Your answer must be the data repeated exactly, with no pictures in it.

%%

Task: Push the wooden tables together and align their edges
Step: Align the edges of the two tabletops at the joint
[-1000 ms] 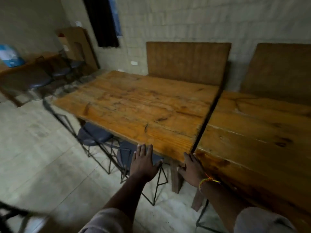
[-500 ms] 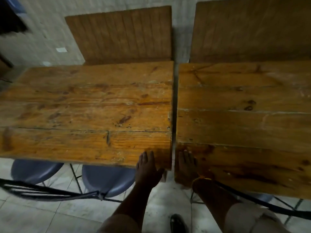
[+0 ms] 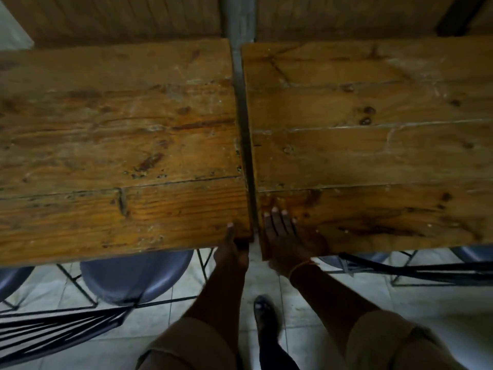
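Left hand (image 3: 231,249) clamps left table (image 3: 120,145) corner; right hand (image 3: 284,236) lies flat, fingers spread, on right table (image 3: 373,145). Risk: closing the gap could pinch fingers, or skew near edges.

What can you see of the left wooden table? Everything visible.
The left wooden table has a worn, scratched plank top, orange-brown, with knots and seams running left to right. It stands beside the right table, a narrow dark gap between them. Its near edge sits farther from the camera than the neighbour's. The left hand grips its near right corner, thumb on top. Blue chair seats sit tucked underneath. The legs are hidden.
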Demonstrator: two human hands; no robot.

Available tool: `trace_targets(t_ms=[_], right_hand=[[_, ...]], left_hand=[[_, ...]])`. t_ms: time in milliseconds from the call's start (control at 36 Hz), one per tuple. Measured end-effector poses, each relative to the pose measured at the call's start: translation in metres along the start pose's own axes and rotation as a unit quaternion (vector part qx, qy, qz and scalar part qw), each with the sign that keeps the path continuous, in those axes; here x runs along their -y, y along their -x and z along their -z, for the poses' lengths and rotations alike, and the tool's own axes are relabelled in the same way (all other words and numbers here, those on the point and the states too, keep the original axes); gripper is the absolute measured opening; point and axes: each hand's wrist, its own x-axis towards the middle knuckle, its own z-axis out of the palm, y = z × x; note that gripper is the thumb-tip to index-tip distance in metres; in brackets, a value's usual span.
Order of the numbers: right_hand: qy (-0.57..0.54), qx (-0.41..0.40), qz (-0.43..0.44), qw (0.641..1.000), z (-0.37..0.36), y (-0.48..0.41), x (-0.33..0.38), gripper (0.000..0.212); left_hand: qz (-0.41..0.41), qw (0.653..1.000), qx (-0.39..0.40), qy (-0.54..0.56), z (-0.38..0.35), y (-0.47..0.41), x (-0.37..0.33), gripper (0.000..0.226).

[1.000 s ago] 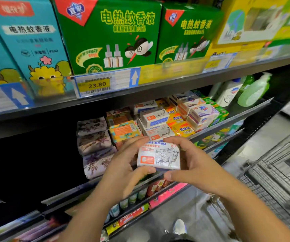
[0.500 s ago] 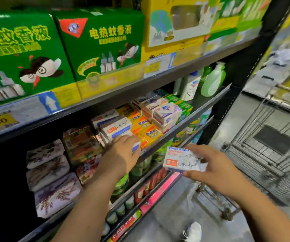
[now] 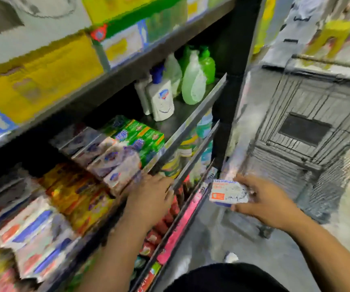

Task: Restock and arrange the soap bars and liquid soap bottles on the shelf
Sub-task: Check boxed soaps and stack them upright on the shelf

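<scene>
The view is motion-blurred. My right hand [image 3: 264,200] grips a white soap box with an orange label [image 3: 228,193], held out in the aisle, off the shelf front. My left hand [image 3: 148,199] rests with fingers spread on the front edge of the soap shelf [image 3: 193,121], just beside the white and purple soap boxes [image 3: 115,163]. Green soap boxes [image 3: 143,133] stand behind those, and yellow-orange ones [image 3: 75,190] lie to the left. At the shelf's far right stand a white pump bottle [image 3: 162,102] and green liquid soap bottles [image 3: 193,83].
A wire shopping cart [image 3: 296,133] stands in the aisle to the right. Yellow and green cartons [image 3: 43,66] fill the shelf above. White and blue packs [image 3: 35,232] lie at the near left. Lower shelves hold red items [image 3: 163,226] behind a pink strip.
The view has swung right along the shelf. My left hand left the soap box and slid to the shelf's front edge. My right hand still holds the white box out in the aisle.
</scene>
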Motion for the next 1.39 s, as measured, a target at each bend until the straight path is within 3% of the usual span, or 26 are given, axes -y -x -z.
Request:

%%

_RESPONSE TO THIS TASK:_
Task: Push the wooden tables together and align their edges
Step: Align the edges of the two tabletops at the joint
[-1000 ms] 
[-500 ms] 
[+0 ms] 
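Left hand (image 3: 231,249) clamps left table (image 3: 120,145) corner; right hand (image 3: 284,236) lies flat, fingers spread, on right table (image 3: 373,145). Risk: closing the gap could pinch fingers, or skew near edges.

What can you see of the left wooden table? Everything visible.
The left wooden table has a worn, scratched plank top, orange-brown, with knots and seams running left to right. It stands beside the right table, a narrow dark gap between them. Its near edge sits farther from the camera than the neighbour's. The left hand grips its near right corner, thumb on top. Blue chair seats sit tucked underneath. The legs are hidden.
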Demonstrator: two human hands; no robot.

Available tool: `trace_targets(t_ms=[_], right_hand=[[_, ...]], left_hand=[[_, ...]])`. t_ms: time in milliseconds from the call's start (control at 36 Hz), one per tuple. Measured end-effector poses, each relative to the pose measured at the call's start: translation in metres along the start pose's own axes and rotation as a unit quaternion (vector part qx, qy, qz and scalar part qw), each with the sign that keeps the path continuous, in those axes; here x runs along their -y, y along their -x and z along their -z, for the poses' lengths and rotations alike, and the tool's own axes are relabelled in the same way (all other words and numbers here, those on the point and the states too, keep the original axes); gripper is the absolute measured opening; point and axes: each hand's wrist, its own x-axis towards the middle knuckle, its own z-axis out of the palm, y = z × x; note that gripper is the thumb-tip to index-tip distance in metres; in brackets, a value's usual span.
Order of the numbers: right_hand: qy (-0.57..0.54), qx (-0.41..0.40), qz (-0.43..0.44), qw (0.641..1.000), z (-0.37..0.36), y (-0.48..0.41), x (-0.33..0.38), gripper (0.000..0.212); left_hand: qz (-0.41..0.41), qw (0.653..1.000), qx (-0.39..0.40), qy (-0.54..0.56), z (-0.38..0.35), y (-0.47..0.41), x (-0.37..0.33), gripper (0.000..0.226).

[1.000 s ago] 
[0.500 s ago] 
[now] 

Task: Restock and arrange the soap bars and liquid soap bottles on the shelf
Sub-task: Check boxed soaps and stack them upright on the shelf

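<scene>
The view is motion-blurred. My right hand [image 3: 264,200] grips a white soap box with an orange label [image 3: 228,193], held out in the aisle, off the shelf front. My left hand [image 3: 148,199] rests with fingers spread on the front edge of the soap shelf [image 3: 193,121], just beside the white and purple soap boxes [image 3: 115,163]. Green soap boxes [image 3: 143,133] stand behind those, and yellow-orange ones [image 3: 75,190] lie to the left. At the shelf's far right stand a white pump bottle [image 3: 162,102] and green liquid soap bottles [image 3: 193,83].
A wire shopping cart [image 3: 296,133] stands in the aisle to the right. Yellow and green cartons [image 3: 43,66] fill the shelf above. White and blue packs [image 3: 35,232] lie at the near left. Lower shelves hold red items [image 3: 163,226] behind a pink strip.
The view has swung right along the shelf. My left hand left the soap box and slid to the shelf's front edge. My right hand still holds the white box out in the aisle.
</scene>
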Motion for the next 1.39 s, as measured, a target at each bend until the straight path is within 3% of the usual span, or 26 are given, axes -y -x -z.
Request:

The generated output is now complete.